Спросить, что будет обсуждаться на этом собрании, она не решилась. Личное приглашение скромного технического сотрудника, а теперь еще и жены арестованного, со стороны секретаря партийной организации пугало и настораживало. Это чувство усилилось, когда Вайсберг, что-то, видимо, вспомнив, обернулся от двери библиотечного зала и сказал:
— Может быть, вы будете так добры, что пригласите на это собрание и гражданку Ефремову. У нее теперь нет телефона.
Если Трубникова оставалась еще на работе, то Ефремова была всего лишь женой врага народа. Значит, и ее приглашают на это собрание в таком же качестве. Но зачем? Сердце тревожно сжалось от предчувствия недоброго.
Вайсберг отлично знал имя и отчество Ефремовой, но назвал ее гражданкой. Как постовой милиционер на улице. Знал он и о старой дружбе Ефремовых и Трубниковых и, конечно же, о том, что Ирина и Марья Васильевна сохраняют эту дружбу. Теперь их объединяла еще и инстинктивная общность отверженных. К тому же Марья Васильевна нуждалась, хотя и с недавнего времени, в постоянном уходе и помощи. Из бодрой пожилой женщины она превратилась в беспомощную старуху. И произошло это всего за один последний месяц.

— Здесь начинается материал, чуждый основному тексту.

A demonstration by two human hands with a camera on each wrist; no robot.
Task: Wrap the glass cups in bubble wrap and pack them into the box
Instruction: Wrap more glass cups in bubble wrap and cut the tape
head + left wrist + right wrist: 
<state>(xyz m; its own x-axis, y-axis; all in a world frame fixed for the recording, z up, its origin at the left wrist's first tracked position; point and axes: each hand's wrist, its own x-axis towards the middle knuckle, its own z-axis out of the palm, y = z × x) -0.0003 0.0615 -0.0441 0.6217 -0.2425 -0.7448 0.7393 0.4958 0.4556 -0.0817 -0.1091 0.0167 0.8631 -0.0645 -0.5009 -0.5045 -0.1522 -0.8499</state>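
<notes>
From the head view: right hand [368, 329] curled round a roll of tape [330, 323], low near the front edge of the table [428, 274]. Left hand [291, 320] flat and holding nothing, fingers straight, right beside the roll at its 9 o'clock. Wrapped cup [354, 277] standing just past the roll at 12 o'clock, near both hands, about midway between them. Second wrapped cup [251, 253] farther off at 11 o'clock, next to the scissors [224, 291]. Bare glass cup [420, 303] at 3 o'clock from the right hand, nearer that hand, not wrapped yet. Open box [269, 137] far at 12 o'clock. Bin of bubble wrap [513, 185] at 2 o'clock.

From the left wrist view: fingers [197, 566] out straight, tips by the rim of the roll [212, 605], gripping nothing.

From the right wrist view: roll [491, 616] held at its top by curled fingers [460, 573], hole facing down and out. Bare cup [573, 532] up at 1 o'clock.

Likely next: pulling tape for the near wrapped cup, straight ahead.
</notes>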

В прокуратуре привыкли к Ефремовой, которая каждые три-четыре дня, выстояв длинную очередь к дежурному, задавала свой постоянный вопрос о муже, и тот, даже не заглядывая в свои ведомости, отвечал: «Все еще находится под следствием, гражданка Ефремова». Он уже запомнил ее фамилию. Но однажды он прочел в толстой книге, разделенной по алфавиту: «Ефремов, Николай Кириллович, 1874 года рождения, сослан без права переписки».
Но ведь ссылают только виновных! А Николай Кириллович ни в чем не виноват. Она знала это точно. Не было в той книге справок никаких сведений о том, куда сослан, по чьему решению и на какой срок. Не все знали, что за формулой «сослан без права переписки» скрывается смертный приговор или гибель в заключении.